Simbiosis

Simbiosis

Javito

27/04/2025

(El aire vibraba, tenue, como el aliento de un insecto gigante recién despertado en el laberinto de los pulmones de la ciudad. Barcelona olía a salitre rancio y a jazmines espectrales, una fragancia que se enroscaba en la memoria como una hiedra centenaria.)

Éramos dos sombras alargadas, proyectadas por la farola huérfana de la Plaça Reial, dos apéndices de un mismo sueño febril. Yo, con mis gafas de miope que deformaban la realidad en arabescos líquidos, y él, Andreu, con su melena de cuervo desordenado y una cicatriz en la ceja izquierda que parecía un río seco en un mapa antiguo. Nos conocimos en una bar dónde la cerveza era barata y los problemas se olvidaban. 

Nuestra amistad no fue un flechazo. Fue una lenta decantación, como el poso amargo del café turco que compartíamos en vasos desportillados. Hablábamos de todo y de la nada, de la textura del silencio, de la inexplicable tristeza de los payasos, de la posibilidad de que las estrellas fueran en realidad los ojos de criaturas cósmicas observándonos con una indiferencia glacial. Sus palabras eran pájaros extraños que revoloteaban en el aire.

Recuerdo una tarde de verano tórrida, el asfalto hirviendo bajo nuestros pies como la piel de un dragón dormido. Caminábamos sin rumbo fijo por las Ramblas, entre la multitud que se agitaba como un cardumen de peces en  un archipiélago de aguas coralinas. Andreu se detuvo frente a un puesto de flores, sus ojos oscuros brillando con una intensidad casi dolorosa. Compró una rosa, una sola, de un rojo tan profundo que parecía absorber toda la luz de ese momento. Me la ofreció sin decir una palabra, y en ese silencio comprendí algo esencial sobre la naturaleza de las personas: no siempre se necesitan palabras, a veces basta con una vibración compartida de un magma invisible.

Nuestras vidas se entrelazaron como las ramas retorcidas de un árbol centenario. Compartimos el vértigo de los primeras conquistas amorosas, la angustia de los exámenes suspendidos, la euforia efímera de las noches de vino barato y conversaciones trascendentales que al día siguiente se desvanecían como el humo. Éramos dos islas conectadas por un puente invisible de complicidad tácita, dos notas discordantes que, al vibrar juntas, creaban una melodía extraña y hermosa.

Con el tiempo, los caminos se bifurcaron, como los dedos de una mano que se abre. La vida nos arrastró por corrientes separadas, hacia horizontes lejanos y desconocidos. Pero incluso en la distancia, sentía la presencia fantasmal de Andreu, como el eco lejano de una canción olvidada. Sabía que en algún rincón recóndito de su memoria, yo seguía existiendo, una sombra familiar en el laberinto de sus recuerdos.
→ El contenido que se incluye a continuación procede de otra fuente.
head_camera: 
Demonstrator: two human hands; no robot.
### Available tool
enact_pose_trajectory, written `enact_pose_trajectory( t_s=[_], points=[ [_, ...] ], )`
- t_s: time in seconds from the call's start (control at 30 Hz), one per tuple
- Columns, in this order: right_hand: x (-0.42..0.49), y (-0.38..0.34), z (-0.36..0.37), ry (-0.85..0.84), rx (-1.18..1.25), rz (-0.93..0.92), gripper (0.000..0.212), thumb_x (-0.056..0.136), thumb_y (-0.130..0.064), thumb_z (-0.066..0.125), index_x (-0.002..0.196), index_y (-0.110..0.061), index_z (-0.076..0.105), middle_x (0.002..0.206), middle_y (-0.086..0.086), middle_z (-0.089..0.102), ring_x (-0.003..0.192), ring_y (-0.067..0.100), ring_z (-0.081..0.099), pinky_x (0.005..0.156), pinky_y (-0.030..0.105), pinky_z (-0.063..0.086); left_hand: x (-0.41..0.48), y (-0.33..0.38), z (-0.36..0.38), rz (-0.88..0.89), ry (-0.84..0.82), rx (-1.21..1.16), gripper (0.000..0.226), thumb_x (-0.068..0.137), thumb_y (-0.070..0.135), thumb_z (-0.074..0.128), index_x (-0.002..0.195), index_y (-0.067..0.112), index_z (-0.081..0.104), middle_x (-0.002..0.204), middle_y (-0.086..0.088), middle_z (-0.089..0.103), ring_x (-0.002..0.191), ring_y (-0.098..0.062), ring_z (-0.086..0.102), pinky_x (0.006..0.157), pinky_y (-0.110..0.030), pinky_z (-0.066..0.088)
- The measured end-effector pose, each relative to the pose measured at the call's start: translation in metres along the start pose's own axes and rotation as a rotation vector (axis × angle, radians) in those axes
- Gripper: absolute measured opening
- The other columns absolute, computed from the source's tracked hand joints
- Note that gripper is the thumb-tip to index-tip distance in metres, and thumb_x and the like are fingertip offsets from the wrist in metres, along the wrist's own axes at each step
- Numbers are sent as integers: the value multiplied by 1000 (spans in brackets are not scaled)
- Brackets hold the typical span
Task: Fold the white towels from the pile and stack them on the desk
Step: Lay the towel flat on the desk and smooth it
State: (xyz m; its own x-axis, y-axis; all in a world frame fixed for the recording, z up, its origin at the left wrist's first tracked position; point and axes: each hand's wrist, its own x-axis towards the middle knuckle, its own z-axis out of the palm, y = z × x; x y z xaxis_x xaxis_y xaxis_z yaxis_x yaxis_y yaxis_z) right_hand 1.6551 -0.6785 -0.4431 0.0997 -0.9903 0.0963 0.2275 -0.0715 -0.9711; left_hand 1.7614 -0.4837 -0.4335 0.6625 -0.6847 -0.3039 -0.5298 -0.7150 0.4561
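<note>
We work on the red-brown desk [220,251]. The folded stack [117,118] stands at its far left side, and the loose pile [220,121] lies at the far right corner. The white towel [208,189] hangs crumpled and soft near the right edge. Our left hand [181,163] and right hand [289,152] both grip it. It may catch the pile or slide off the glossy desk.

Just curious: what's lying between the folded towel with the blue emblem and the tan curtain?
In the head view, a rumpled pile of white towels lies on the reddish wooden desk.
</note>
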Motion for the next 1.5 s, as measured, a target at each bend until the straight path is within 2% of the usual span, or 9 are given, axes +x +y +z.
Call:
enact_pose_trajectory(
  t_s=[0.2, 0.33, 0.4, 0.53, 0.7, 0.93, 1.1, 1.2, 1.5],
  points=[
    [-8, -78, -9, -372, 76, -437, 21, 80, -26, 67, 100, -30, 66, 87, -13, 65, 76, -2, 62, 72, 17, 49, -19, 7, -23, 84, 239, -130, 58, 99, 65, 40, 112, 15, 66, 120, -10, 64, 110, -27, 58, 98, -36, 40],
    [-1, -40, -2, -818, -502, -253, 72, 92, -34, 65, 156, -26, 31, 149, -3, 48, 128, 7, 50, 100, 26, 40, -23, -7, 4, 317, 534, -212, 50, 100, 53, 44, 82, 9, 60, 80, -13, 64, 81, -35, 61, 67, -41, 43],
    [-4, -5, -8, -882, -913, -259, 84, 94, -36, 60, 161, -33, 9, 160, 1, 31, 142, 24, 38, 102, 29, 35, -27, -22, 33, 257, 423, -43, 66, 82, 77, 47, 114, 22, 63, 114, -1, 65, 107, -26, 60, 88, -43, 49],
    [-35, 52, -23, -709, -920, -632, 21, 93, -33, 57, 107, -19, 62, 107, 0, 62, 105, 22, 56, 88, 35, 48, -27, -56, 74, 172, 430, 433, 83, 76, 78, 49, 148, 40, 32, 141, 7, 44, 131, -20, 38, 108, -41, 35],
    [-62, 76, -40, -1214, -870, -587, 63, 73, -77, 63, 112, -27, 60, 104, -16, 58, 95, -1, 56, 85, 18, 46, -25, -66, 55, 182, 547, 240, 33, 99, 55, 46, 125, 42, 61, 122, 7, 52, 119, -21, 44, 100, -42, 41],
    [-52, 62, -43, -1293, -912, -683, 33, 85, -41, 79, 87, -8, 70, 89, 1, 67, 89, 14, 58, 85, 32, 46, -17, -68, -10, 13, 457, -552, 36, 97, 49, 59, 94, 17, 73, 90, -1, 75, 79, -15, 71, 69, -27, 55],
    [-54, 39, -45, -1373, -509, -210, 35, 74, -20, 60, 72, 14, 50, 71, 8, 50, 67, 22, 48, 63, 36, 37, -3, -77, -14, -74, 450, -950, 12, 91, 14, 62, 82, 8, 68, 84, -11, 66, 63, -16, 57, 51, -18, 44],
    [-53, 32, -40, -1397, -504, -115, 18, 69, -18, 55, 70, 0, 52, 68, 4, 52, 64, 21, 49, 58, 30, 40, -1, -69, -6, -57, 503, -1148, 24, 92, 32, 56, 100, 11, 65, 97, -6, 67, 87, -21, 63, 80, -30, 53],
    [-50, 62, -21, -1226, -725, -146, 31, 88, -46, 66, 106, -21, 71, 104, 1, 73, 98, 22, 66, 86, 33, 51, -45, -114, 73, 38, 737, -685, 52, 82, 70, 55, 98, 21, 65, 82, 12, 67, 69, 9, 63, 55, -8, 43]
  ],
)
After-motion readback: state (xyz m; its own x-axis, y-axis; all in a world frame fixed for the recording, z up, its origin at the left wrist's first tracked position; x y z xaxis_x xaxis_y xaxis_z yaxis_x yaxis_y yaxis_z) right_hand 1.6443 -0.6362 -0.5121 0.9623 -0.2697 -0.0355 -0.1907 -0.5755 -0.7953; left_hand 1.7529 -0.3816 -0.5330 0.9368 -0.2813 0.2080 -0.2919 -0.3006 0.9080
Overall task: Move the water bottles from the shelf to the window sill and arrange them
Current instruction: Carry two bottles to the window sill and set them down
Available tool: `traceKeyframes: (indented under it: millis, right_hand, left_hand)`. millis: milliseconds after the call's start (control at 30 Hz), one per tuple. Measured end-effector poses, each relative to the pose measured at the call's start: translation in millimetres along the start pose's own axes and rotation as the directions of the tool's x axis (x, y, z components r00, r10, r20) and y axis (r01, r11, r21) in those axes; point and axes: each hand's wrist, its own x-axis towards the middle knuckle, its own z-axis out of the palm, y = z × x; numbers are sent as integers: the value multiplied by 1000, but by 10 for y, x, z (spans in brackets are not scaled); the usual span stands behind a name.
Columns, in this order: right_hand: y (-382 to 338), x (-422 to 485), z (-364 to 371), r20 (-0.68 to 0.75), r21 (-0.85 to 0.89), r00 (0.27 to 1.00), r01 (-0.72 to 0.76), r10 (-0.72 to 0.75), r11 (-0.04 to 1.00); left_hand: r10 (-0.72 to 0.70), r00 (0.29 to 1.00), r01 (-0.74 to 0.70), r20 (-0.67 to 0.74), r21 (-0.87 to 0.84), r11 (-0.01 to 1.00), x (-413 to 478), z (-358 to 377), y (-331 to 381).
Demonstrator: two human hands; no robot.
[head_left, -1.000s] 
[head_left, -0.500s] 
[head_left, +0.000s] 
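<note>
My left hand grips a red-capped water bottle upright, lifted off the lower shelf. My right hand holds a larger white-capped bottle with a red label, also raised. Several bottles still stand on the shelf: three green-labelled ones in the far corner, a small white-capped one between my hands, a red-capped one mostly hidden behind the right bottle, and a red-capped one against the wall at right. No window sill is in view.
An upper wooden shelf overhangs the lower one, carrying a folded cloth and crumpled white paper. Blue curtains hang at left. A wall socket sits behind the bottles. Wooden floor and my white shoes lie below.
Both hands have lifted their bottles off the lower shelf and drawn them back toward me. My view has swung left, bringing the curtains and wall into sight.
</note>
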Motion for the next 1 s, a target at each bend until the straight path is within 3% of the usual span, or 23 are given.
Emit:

Porque la amistad, la verdadera, no se desvanece. Se transforma, muta, se convierte en una cicatriz invisible que llevamos grabada en el alma. Es un hilo de luz tenue que persiste incluso en la oscuridad más profunda, un recordatorio constante de que, en algún momento fugaz de nuestras vidas fragmentadas, fuimos dos mitades de un mismo universo, dos viajeros perdidos que se encontraron por un instante en la vastedad incomprensible del ser. Y esa conexión, aunque invisible, sigue vibrando en el aire sutil de la memoria, como el aliento de un insecto gigante que nunca termina de despertar.